> [PROBLEM DETAILS] Repeat every line of the data exactly, but not the pictures.

────────────────────

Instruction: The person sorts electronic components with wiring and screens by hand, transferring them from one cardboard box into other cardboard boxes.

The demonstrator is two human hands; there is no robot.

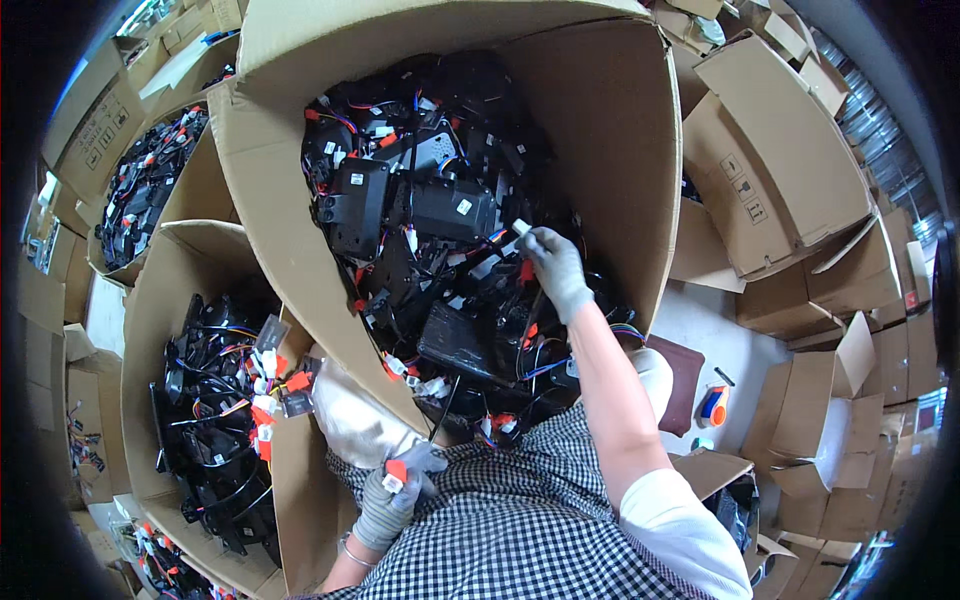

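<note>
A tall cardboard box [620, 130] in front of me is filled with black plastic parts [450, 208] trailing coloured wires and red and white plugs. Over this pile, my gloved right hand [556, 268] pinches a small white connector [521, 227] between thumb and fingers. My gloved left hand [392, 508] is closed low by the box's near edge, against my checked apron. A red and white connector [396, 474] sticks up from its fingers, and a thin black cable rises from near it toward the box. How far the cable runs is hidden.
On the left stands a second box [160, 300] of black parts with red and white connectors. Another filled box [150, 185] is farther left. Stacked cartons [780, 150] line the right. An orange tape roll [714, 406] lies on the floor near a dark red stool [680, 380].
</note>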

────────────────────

> [RESPONSE TO THIS EXERCISE]
Instruction: The person sorts electronic components with wiring and screens by hand, transferring them from one cardboard box into other cardboard boxes.

The demonstrator is two human hands; there is no robot.


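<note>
A tall cardboard box [620, 130] in front of me is filled with black plastic parts [450, 208] trailing coloured wires and red and white plugs. Over this pile, my gloved right hand [556, 268] pinches a small white connector [521, 227] between thumb and fingers. My gloved left hand [392, 508] is closed low by the box's near edge, against my checked apron. A red and white connector [396, 474] sticks up from its fingers, and a thin black cable rises from near it toward the box. How far the cable runs is hidden.
On the left stands a second box [160, 300] of black parts with red and white connectors. Another filled box [150, 185] is farther left. Stacked cartons [780, 150] line the right. An orange tape roll [714, 406] lies on the floor near a dark red stool [680, 380].
</note>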

That concludes the answer to this exercise.